What’s New Wednesday?

Our biz is the circle of life

Live event promoter Don Law along with David Mugar, producer of the Fourth of July Pops Event has purchased the Boston Opera House, Orpheum Theatre, and the Paradise from Live Nation.  The reported price is $22.5 million.  See today’s Boston Globe article. The new business will be called Boston Opera Ventures, LLC.  For Don Law this has come full circle.  He once owned the Paradise and managed the Orpheum.  Don also currently runs the New England region for Live Nation.

One giant radio format?

In the May 4th issue of Country Aircheck  there is an article about Clear Channel Radio creating a new “premium choice” format for their country stations.  What this means is that all CC country radio stations throughout the U.S. can play the same music at the same time.  Kind of like satellite radio?  If you are a smaller artist, this could suck for you.  Local country radio stations have been vital to artists throughout the history of country music.  Most of today’s top artists credit local country radio for getting them where they are today.  If Clear Channel controls all the music for their stations, how is a newer artist supposed to get heard?  For all of us in event & entertainment marketing the question is how does this new format affect the way we market on country stations? If you are a promoter of a national tour, this might work for you.  If they run the same music can they do a national promotion?
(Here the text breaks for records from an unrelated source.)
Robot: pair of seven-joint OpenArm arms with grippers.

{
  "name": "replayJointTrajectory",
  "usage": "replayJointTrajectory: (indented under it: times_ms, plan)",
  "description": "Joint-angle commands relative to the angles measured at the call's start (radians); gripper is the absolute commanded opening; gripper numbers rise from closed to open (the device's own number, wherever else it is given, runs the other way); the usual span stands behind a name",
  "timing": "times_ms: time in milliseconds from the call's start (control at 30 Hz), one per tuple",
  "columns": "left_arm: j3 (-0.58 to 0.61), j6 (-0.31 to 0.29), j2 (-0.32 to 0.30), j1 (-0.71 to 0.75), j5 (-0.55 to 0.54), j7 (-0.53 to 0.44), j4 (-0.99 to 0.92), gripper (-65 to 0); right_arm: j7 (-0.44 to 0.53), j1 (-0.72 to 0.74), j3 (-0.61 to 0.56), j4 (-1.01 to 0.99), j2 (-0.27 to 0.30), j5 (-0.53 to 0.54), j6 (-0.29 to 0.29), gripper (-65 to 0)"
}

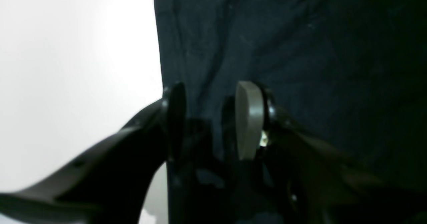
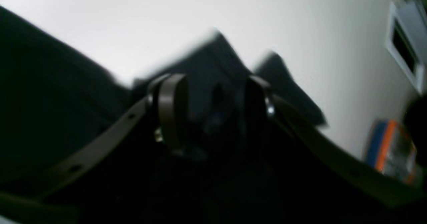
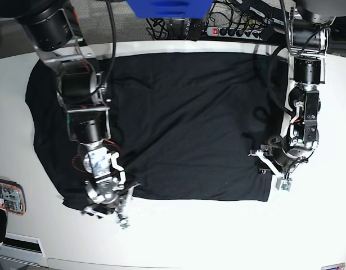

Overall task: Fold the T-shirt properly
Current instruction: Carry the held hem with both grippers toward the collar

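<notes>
The black T-shirt [image 3: 184, 124] lies spread flat and wrinkled on the white table [image 3: 218, 236]. My left gripper [image 3: 272, 169] is at the shirt's near corner on the base view's right. In the left wrist view the left gripper [image 1: 211, 120] is open and straddles the shirt's side edge [image 1: 300, 50], one finger over the table and one over cloth. My right gripper [image 3: 108, 208] is at the near hem corner on the base view's left. In the blurred right wrist view the right gripper [image 2: 213, 107] has its fingers apart with bunched shirt cloth [image 2: 217, 60] between them.
An orange and blue device [image 3: 7, 197] lies at the table's left edge and also shows in the right wrist view [image 2: 388, 147]. A blue object [image 3: 167, 7] and a power strip with cables [image 3: 234, 31] are beyond the far edge.
</notes>
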Motion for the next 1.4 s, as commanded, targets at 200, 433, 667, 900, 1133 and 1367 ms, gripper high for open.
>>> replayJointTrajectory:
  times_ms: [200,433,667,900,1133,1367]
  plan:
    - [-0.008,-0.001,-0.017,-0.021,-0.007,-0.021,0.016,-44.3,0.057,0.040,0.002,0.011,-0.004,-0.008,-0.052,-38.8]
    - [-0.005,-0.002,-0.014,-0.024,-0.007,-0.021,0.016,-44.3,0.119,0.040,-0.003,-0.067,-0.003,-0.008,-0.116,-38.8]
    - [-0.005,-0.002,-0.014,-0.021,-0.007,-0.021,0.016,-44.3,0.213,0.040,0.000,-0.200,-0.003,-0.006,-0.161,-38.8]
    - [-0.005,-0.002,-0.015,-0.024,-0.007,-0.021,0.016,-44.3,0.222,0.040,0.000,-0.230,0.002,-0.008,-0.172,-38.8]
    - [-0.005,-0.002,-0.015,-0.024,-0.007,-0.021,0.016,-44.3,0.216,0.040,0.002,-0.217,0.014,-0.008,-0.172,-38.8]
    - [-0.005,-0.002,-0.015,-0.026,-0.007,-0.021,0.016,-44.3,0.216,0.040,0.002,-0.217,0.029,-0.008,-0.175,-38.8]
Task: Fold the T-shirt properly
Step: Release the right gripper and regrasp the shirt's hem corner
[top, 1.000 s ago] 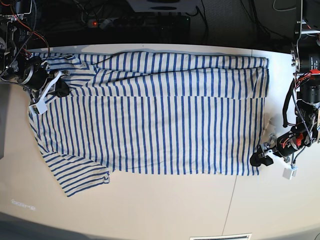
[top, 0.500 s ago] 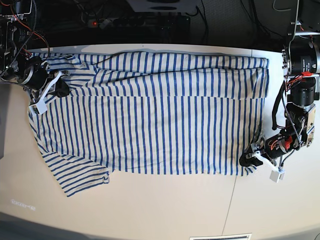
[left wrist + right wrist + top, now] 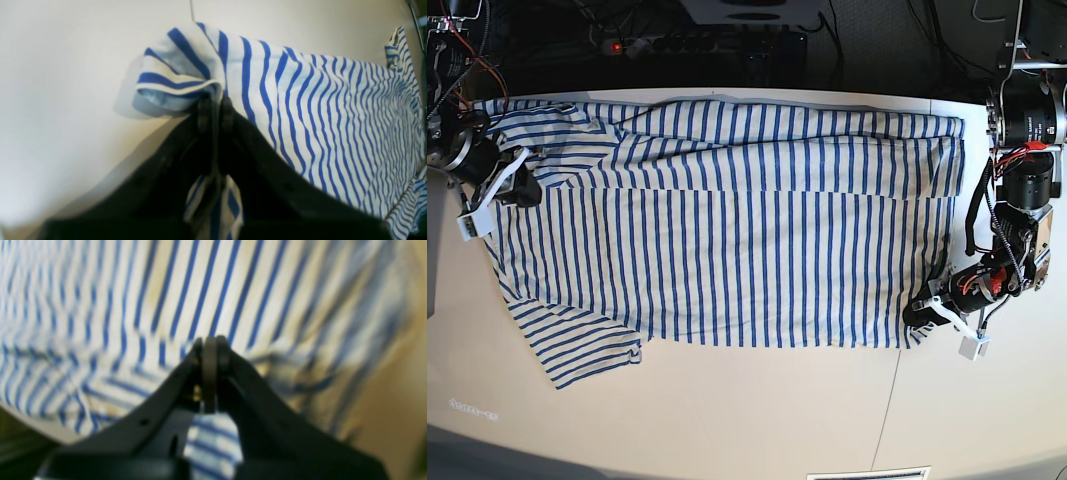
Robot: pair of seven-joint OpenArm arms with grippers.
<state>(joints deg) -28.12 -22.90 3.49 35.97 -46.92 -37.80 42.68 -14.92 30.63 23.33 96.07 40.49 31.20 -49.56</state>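
The T-shirt [image 3: 727,220] lies flat along the bench's [image 3: 757,420] far edge, long axis left to right. At the left end the right gripper [image 3: 519,188] pinches its shoulder; at the right end the left gripper [image 3: 919,314] pinches the near hem corner.

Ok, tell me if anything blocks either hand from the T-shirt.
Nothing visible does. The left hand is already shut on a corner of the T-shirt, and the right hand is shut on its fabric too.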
The article does mention that local stations can slightly change content to fit in local commercial time.

Tweaking online ads

There is an article in today’s Wall Street Journal about online display ads becoming more appealing to marketers.  The article mentions the company VideoEgg.  They have developed an ad format where not only can it help find the right website to display the ad but the advertiser only pays when a consumer engages.  When a consumer clicks on or hovers the mouse over an ad, a larger version or video ad pops up.  When this happens, the advertiser will then pay for the ad.  They are on to something.  The biggest ongoing online advertising question has been “how do I know anyone is seeing my ad”?  This should help answer the question.  The one issue that marketers do have with this format is how do we budget for it?  They need to come up with a minimum and maximum rate plan.